Tuesday May 5th, 2015

Journalists from two German television networks who were filming a documentary on the 2022 FIFA World Cup in Qatar were arrested and detained there late last month.

West German Broadcasting (WDR) and ARD, two of Germany's biggest public broadcasting networks, were working together to film a documentary on FIFA's controversial decision to hand the 2022 World Cup to Qatar. The documentary, "The Selling of Soccer — Sepp Blatter and the Power of FIFA," aired Monday night.

WDR issued a statement on the March 27 arrest on Monday.

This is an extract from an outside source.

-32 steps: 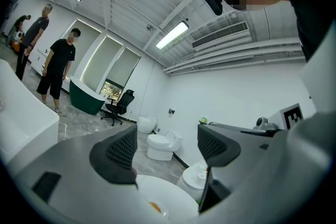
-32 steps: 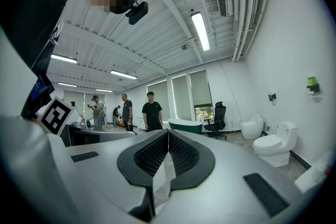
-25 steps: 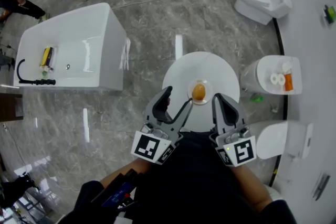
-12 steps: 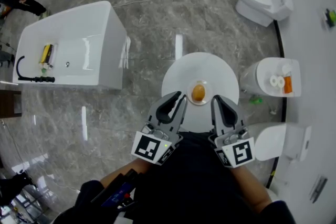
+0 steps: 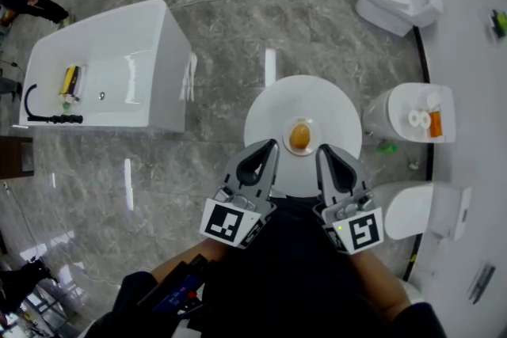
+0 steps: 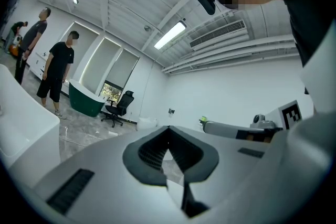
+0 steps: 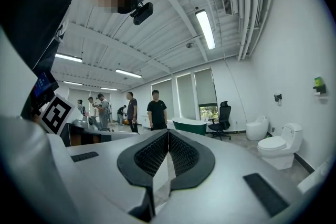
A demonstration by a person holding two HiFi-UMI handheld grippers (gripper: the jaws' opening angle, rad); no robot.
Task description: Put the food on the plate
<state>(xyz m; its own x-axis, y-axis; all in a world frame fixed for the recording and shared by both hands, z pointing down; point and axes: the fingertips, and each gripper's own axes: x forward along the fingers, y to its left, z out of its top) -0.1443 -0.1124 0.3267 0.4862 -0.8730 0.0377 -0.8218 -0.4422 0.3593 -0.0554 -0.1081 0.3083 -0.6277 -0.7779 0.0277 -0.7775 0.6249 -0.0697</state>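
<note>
Marble floor (image 5: 230,28), white table (image 5: 317,95): food (image 5: 299,136) is already on the plate (image 5: 299,153) at 12 o'clock. Left gripper (image 5: 272,144) (just closed) and right gripper (image 5: 321,149) are shut empty; only backing off looks needed.

Grey marble floor (image 5: 238,28). White bathtub (image 5: 103,71) as ref: round white table (image 5: 269,115) to its right, toilets (image 5: 392,0) farther right along white wall (image 5: 471,91). Ceiling strip lights (image 7: 205,29) on.
</note>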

A portion of the release is below, translated from German and edited for clarity:

"During the filming of the documentary, a camera crew from West German Broadcasting was arrested in Qatar. The station had reported in recent years on many of the preparations for the 2022 FIFA World Cup and the living conditions of workers in the country. In vain, the team had for weeks been trying to get permission to shoot and asked senior government officials for interviews on the announced labor law reforms and the living conditions of migrant workers.

"The WDR team was arrested during a shoot with workers in the Qatari capital of Doha, then interrogated by the State Security, the demonstrated prosecutor and only released after 14 hours. The WDR employees were not allowed to leave Qatar for five days until the Qatari foreign minister allowed them to leave. Camera equipment, laptops and personal mobile phones were confiscated and—contrary to other commitments also to the German Embassy in Qatar—returned only with a four-week delay. All data have been deleted and pieces of equipment were damaged."

The crew left Qatar on April 2 after the German ambassador intervened, according to Reporters Without Borders. The seized equipment was returned on April 26.

Florian Bauer, a reporter for ARD and WRD, acknowledged the arrest and detainment on Monday.

Working conditions in Qatar have been repeatedly been labeled "modern slavery," but Hassan Al-Thawadi, the head of Qatar's World Cup organizing committee, said Monday that no workers on the country's stadium projects for the tournament have died or sustained major injuries. Five stadiums are being built or renovated for the World Cup, reports The Guardian.

"We have had about 4.8m working hours. We've got about just over 2,500 workers and about five stadiums—we are at the early stages of construction," said Thawadi.

"The World Cup stadium projects that we are responsible for, there have been no fatalities and no major injuries as well."